===== Data section

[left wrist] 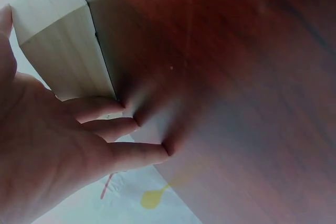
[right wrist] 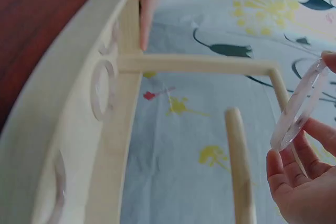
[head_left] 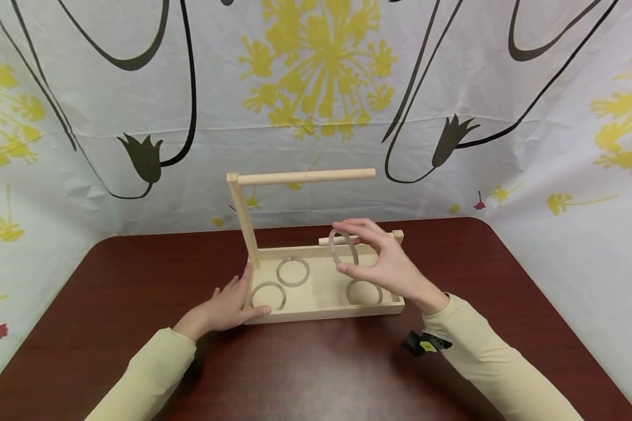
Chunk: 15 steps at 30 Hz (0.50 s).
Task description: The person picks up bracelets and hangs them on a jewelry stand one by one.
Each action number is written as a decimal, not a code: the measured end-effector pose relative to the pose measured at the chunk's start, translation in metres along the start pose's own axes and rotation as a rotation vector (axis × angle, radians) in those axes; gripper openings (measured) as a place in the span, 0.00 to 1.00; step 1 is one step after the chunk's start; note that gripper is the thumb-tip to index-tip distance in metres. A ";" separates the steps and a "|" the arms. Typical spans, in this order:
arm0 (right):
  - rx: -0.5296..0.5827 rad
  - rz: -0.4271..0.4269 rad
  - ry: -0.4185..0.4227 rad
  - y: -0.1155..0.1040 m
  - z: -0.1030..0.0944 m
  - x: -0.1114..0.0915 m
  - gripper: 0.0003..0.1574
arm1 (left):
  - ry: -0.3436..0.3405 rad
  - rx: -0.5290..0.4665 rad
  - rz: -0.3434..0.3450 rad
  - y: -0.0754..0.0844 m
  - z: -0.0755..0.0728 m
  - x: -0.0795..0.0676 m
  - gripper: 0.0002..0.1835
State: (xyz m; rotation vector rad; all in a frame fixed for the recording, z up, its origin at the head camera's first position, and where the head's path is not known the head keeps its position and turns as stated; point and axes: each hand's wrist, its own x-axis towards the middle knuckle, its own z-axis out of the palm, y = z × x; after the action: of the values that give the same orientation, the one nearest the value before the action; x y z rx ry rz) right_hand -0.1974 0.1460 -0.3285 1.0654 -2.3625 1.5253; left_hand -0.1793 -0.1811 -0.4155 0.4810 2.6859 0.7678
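My right hand (head_left: 387, 263) pinches a pale translucent bangle (head_left: 332, 248) between thumb and fingertips. It holds the bangle upright above the right half of a light wooden bangle stand with a tray base (head_left: 321, 316). In the right wrist view, the same bangle (right wrist: 294, 108) hangs tilted near the stand's bars. My left hand (head_left: 226, 307) rests against the tray's left end, thumb over the front rim; in the left wrist view its fingers lie straight and spread. Inside the tray lie a back-left bangle (head_left: 293, 285), a front-left bangle (head_left: 268, 283) and a right bangle (head_left: 348, 292).
A tall post (head_left: 244, 219) at the tray's left carries a long bar (head_left: 305, 176) pointing right, its end free. A lower bar (head_left: 323, 241) points left from a short right post (head_left: 398, 235). The dark red table (head_left: 305, 368) meets a patterned cloth (head_left: 200, 146) behind.
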 end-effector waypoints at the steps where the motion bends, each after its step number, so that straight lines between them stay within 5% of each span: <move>1: 0.009 -0.005 0.012 0.000 -0.004 0.000 0.38 | -0.001 0.001 -0.003 0.001 0.000 -0.001 0.59; 6: 0.087 -0.037 0.072 0.002 -0.022 0.004 0.38 | 0.004 -0.002 0.002 0.003 0.001 -0.002 0.59; 15: 0.132 0.029 0.124 0.001 -0.051 0.010 0.36 | -0.004 -0.010 -0.004 -0.001 0.003 -0.001 0.58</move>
State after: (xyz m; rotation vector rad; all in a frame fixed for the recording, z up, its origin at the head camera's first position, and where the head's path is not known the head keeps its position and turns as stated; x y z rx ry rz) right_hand -0.2184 0.1844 -0.3005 0.9363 -2.2312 1.7251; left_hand -0.1778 -0.1811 -0.4181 0.4738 2.6774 0.7777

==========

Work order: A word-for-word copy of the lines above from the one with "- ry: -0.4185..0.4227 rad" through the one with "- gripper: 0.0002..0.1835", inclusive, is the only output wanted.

Task response:
  - ry: -0.4185..0.4227 rad
  - y: -0.1155..0.1040 m
  - z: -0.1030..0.0944 m
  - x: -0.1114..0.0915 m
  - gripper: 0.0003..0.1574
arm1 (left):
  - ry: -0.3436..0.3405 rad
  - rx: -0.5290..0.4665 rad
  - rz: -0.3434..0.3450 rad
  - y: -0.0754..0.0844 m
  - z: -0.0755..0.0728 m
  - x: -0.0795..0.0676 m
  - gripper: 0.0002..0.1835

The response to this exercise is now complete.